Let's see what the letter actually says. In this copy, sent to North Carolina Secretary of State Elaine Marshall, Kobach states that the commission will be:
"...[S]ubmitting a report to the President of the United States that identifies laws, rules, policies, activities, strategies, and practices that enhance or undermine the American people’s confidence in the integrity of federal elections processes."
If the above quote referenced a desire to investigate possible Russian interference in the election and talked about the people's confidence in the integrity of the process, I doubt any Democrats would be refusing to take part.

Kobach then asks for input from the state officials, asking seven specific questions. The request for data comes after that.
"In addition, in order for the Commission to fully analyze vulnerabilities and issues related to voter registration and voting, I am requesting that you provide to the Commission the publicly-available voter roll data for North Carolina, including, if publicly available under the laws of your state..."
... and then lists the data Politico referenced. He asks for the data by July 14, but doesn't state it as a deadline, and offers both an FTP transfer site for file upload and an email address for replies to be sent to. Presumably the data files would be sent by FTP since they'd be too large to attach to an email. (Some publications have characterized the commission as technically inept, claiming they asked for such sensitive data to be transmitted via email, which is ridiculous based on file size alone.)

As for that "vow" to make the data public? Here is the verbiage:
"Please be aware that any documents that are submitted to the full Commission will also be made available to the public."
Hmmm, sounds like a boilerplate "public records" warning to me, and is probably more of a caution for state officials to keep in mind when drafting documents responding to the request for input - especially since the only voter data requested is already available to the public.

That sentence does not in any way say they are creating a publicly-accessible database.

It is extremely clear that the commission is only asking for publicly-available voter roll data. Each state's voter roll data has some form of it available to the public, and each state has its own way of providing that. In my county, I would make a request to the Board of Elections then drive to their office to pick up a CD with data in an Excel file.

Every state's voter roll data is also commercially available through various vendors, who have put the data into a more easily manipulatable format. How do these people think door-to-door canvassers know where to go? How do they think they know whether someone is registered Republican or Democrat? Or, as with the brouhaha over a mailer during the Iowa caucus in 2016, how do they think people know if they voted in the last election?

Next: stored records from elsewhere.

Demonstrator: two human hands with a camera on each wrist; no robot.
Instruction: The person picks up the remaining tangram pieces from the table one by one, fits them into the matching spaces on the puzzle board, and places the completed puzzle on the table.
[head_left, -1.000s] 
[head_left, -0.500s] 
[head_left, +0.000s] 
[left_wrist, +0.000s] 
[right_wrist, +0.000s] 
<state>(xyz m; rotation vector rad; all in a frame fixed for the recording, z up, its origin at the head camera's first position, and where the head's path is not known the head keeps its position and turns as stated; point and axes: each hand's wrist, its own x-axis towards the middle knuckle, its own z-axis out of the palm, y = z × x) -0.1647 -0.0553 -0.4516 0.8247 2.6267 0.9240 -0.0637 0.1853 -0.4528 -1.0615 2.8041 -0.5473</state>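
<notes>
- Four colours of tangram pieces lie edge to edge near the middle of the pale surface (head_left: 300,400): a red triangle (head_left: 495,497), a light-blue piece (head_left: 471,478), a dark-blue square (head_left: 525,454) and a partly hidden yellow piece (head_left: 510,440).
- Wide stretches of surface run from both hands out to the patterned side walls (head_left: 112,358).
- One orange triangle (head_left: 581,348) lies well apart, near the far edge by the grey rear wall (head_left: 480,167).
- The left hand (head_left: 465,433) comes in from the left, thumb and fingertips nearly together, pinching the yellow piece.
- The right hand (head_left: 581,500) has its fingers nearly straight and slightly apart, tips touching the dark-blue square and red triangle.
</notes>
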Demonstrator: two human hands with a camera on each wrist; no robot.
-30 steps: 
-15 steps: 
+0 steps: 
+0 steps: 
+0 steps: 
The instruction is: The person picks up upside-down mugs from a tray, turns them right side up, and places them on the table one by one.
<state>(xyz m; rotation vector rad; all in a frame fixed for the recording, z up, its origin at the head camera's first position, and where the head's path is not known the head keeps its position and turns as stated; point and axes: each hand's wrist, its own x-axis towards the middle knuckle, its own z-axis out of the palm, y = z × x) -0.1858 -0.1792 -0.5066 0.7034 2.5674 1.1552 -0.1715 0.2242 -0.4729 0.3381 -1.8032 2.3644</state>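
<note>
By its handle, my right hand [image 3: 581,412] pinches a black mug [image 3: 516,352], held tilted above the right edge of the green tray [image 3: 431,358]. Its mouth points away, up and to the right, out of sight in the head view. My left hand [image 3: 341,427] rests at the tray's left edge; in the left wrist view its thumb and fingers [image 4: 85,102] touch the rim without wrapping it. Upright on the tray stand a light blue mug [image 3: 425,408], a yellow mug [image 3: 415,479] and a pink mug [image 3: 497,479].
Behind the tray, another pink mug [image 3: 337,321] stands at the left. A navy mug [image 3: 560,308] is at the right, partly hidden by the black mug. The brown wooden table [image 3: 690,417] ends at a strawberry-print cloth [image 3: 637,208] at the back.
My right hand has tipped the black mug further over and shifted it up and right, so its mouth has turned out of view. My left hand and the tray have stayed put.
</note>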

So here's the deal. All of the information requested is already publicly available, and already online - just not in one big database. There is one database with 20 states' data, the Electronic Registration Information Center. Is that not a "gold mine" for hackers? Or what about the IRS, Social Security Administration, or VA databases? They're sitting there with a trove of private information, waiting to be hacked. The hacking fear is completely baseless.

In many of the stories there's a sentence or two admitting that the commission is only seeking publicly-available information, but the spin masters and pundits still sit on TV and feign outrage at attempted privacy violations and frame this as the first step toward massive voter suppression and a totalitarian Trump government. Just stop.